Cette recension ne rend pas compte de toute la richesse du livre, qui sait distinguer les différentes versions de la social-démocratie. Il met le doigt sur un point important : dans la mesure où la puissance de la social-démocratie était en quelque sorte indexée sur le taux de croissance, elle s’était imprégnée d’une logique productiviste. De là découlent sa difficulté et son retard à prendre en compte la dimension écologique.

Le tableau d’ensemble n’est donc pas franchement optimiste, surtout si l’on constate que le recul de la social-démocratie s’accompagne d’une progression des partis d’extrême droite ou de l’abstention.

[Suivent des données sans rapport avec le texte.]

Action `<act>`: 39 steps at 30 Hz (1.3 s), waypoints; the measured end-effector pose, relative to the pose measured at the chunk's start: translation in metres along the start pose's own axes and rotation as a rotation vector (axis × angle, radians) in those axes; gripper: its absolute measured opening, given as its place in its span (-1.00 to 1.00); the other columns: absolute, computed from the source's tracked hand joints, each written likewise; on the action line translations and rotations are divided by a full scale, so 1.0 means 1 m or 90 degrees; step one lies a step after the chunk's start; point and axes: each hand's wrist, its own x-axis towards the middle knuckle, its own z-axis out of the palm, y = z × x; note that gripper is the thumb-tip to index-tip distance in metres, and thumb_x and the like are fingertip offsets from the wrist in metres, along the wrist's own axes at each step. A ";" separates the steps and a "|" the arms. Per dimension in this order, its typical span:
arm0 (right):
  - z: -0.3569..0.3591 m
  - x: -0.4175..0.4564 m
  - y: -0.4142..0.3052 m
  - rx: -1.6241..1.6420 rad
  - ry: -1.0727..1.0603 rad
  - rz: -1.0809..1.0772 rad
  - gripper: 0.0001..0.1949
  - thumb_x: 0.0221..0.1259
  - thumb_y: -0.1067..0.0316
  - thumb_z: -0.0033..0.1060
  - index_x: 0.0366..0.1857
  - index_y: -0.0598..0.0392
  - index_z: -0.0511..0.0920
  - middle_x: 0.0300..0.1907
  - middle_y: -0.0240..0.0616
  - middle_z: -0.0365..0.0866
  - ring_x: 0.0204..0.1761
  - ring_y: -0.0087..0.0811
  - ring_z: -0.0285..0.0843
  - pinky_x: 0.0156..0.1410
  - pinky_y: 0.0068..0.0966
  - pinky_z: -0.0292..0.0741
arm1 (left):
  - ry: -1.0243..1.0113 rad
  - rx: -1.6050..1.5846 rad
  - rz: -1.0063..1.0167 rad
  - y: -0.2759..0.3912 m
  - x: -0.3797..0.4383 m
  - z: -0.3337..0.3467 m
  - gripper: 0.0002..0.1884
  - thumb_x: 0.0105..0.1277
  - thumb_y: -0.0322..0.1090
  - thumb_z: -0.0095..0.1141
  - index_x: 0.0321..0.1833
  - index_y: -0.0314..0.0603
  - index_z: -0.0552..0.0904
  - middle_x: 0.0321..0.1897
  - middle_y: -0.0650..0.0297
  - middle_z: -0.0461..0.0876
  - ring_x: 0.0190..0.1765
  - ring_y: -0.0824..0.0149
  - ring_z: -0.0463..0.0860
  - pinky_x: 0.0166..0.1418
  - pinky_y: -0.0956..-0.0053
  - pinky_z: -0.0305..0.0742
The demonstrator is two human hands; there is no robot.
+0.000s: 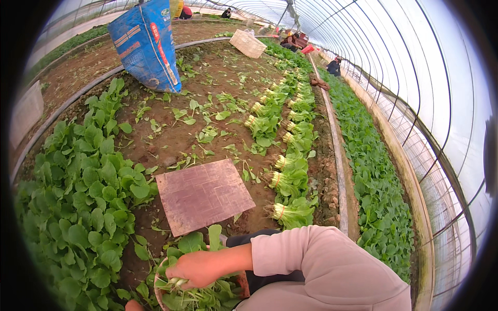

C’est des Etats-Unis que vient une note d’espoir, avec l’influence croissante des démocrates socialistes dont les figures les plus connues sont Bernie Sanders et Alexandria Octavio-Cortez. Leur programme en faveur d’un Green New Deal, de la santé pour tous (Medicare for all) et de la garantie d’emploi renoue, comme nous le rappelle Mateo Alaluf, avec une longue tradition de mouvements sociaux, qui resurgit grâce à eux. D’un certain point de vue, on pourrait même (pour l’instant) caractériser la politique de Joe Biden de sociale-démocrate, ou « rooseveltienne ». On peut au passage se demander si la crédibilité de son programme ne repose pas en dernière instance sur le « privilège exorbitant » des Etats-Unis, celui d’être financé par le reste du monde. Mais c’est un autre débat.

Si l’on en revient à l’Europe, force est de constater qu’on y trouve peu d’exemples d’un semblable renouveau. A de rares exceptions (peut-être l’Espagne ou le Portugal), la gauche, même prise dans son acception la plus large, reste éparpillée. Les mouvements sociaux réellement existants, quelle que soit leur richesse, n’ont pas pour l’instant cristallisé pour faire naître une alternative à une échelle de masse. De ce point de vue, le livre de Mateo Alaluf est un outil précieux pour comprendre pourquoi on en est arrivé là, et pour réfléchir aux moyens de rebondir.